> **WHAT YOU SHOULD DO**: Reproduce the data that follows precisely.

Items from a dataset

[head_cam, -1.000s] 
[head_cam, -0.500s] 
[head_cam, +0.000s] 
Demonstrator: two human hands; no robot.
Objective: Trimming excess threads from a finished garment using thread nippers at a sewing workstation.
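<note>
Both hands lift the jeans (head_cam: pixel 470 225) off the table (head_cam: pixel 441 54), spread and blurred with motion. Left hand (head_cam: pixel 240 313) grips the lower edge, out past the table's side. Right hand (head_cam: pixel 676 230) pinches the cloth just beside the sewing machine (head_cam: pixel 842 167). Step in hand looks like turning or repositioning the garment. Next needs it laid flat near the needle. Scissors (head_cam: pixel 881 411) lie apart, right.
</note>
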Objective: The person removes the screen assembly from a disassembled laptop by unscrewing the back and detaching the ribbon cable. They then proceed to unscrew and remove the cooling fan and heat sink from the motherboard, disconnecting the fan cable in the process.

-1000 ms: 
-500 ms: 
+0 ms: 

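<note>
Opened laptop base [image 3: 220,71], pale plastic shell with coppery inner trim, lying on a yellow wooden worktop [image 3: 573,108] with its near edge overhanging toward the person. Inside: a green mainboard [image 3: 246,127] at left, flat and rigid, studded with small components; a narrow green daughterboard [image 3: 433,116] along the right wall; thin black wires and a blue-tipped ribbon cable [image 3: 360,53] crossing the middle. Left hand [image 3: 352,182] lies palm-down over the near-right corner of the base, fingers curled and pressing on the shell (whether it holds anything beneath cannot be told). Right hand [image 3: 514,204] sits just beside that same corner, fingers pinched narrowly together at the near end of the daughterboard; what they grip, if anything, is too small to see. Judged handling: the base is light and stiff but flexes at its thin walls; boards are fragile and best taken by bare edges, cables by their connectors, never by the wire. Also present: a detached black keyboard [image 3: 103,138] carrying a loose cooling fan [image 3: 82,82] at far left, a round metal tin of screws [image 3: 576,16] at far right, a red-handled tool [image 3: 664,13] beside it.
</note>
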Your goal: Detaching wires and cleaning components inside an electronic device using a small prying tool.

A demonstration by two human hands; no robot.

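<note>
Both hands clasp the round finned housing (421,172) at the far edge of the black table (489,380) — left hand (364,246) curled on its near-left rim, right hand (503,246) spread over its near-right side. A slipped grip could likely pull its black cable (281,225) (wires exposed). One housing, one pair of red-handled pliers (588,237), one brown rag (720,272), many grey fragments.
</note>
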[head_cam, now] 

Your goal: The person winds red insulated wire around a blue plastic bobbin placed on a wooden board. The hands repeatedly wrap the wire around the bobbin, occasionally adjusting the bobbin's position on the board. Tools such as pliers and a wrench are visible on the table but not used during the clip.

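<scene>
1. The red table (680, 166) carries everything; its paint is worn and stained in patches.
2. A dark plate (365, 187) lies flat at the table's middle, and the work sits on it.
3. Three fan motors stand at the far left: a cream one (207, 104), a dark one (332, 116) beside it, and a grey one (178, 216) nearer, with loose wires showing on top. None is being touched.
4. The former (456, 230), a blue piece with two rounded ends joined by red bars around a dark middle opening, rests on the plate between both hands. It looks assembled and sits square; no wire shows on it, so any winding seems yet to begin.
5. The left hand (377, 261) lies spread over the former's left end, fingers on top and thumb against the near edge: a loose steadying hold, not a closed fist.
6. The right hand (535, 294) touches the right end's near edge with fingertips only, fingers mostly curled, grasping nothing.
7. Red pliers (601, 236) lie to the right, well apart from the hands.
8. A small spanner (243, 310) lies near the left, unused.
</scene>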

> **ANSWER FOR THIS EXERCISE**:
[head_cam, -1.000s] 
[head_cam, -0.500s] 
[head_cam, +0.000s] 
Demonstrator: two human hands; no robot.
Objective: Trimming excess threads from a finished garment using thread nippers at a sewing workstation.
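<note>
Both hands lift the jeans (head_cam: pixel 470 225) off the table (head_cam: pixel 441 54), spread and blurred with motion. Left hand (head_cam: pixel 240 313) grips the lower edge, out past the table's side. Right hand (head_cam: pixel 676 230) pinches the cloth just beside the sewing machine (head_cam: pixel 842 167). Step in hand looks like turning or repositioning the garment. Next needs it laid flat near the needle. Scissors (head_cam: pixel 881 411) lie apart, right.
</note>
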Objective: The person removes the screen assembly from a disassembled laptop by unscrewing the back and detaching the ribbon cable. They then proceed to unscrew and remove the cooling fan and heat sink from the motherboard, disconnecting the fan cable in the process.

-1000 ms: 
-500 ms: 
+0 ms: 

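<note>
Opened laptop base [image 3: 220,71], pale plastic shell with coppery inner trim, lying on a yellow wooden worktop [image 3: 573,108] with its near edge overhanging toward the person. Inside: a green mainboard [image 3: 246,127] at left, flat and rigid, studded with small components; a narrow green daughterboard [image 3: 433,116] along the right wall; thin black wires and a blue-tipped ribbon cable [image 3: 360,53] crossing the middle. Left hand [image 3: 352,182] lies palm-down over the near-right corner of the base, fingers curled and pressing on the shell (whether it holds anything beneath cannot be told). Right hand [image 3: 514,204] sits just beside that same corner, fingers pinched narrowly together at the near end of the daughterboard; what they grip, if anything, is too small to see. Judged handling: the base is light and stiff but flexes at its thin walls; boards are fragile and best taken by bare edges, cables by their connectors, never by the wire. Also present: a detached black keyboard [image 3: 103,138] carrying a loose cooling fan [image 3: 82,82] at far left, a round metal tin of screws [image 3: 576,16] at far right, a red-handled tool [image 3: 664,13] beside it.
</note>
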Your goal: Detaching wires and cleaning components inside an electronic device using a small prying tool.

A demonstration by two human hands; no robot.

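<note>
Both hands clasp the round finned housing (421,172) at the far edge of the black table (489,380) — left hand (364,246) curled on its near-left rim, right hand (503,246) spread over its near-right side. A slipped grip could likely pull its black cable (281,225) (wires exposed). One housing, one pair of red-handled pliers (588,237), one brown rag (720,272), many grey fragments.
</note>
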[head_cam, now] 

Your goal: The person winds red insulated wire around a blue plastic bobbin placed on a wooden board. The hands repeatedly wrap the wire around the bobbin, occasionally adjusting the bobbin's position on the board. Tools such as pliers and a wrench are visible on the table but not used during the clip.

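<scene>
1. The red table (680, 166) carries everything; its paint is worn and stained in patches.
2. A dark plate (365, 187) lies flat at the table's middle, and the work sits on it.
3. Three fan motors stand at the far left: a cream one (207, 104), a dark one (332, 116) beside it, and a grey one (178, 216) nearer, with loose wires showing on top. None is being touched.
4. The former (456, 230), a blue piece with two rounded ends joined by red bars around a dark middle opening, rests on the plate between both hands. It looks assembled and sits square; no wire shows on it, so any winding seems yet to begin.
5. The left hand (377, 261) lies spread over the former's left end, fingers on top and thumb against the near edge: a loose steadying hold, not a closed fist.
6. The right hand (535, 294) touches the right end's near edge with fingertips only, fingers mostly curled, grasping nothing.
7. Red pliers (601, 236) lie to the right, well apart from the hands.
8. A small spanner (243, 310) lies near the left, unused.
</scene>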

With this, the answer is complete.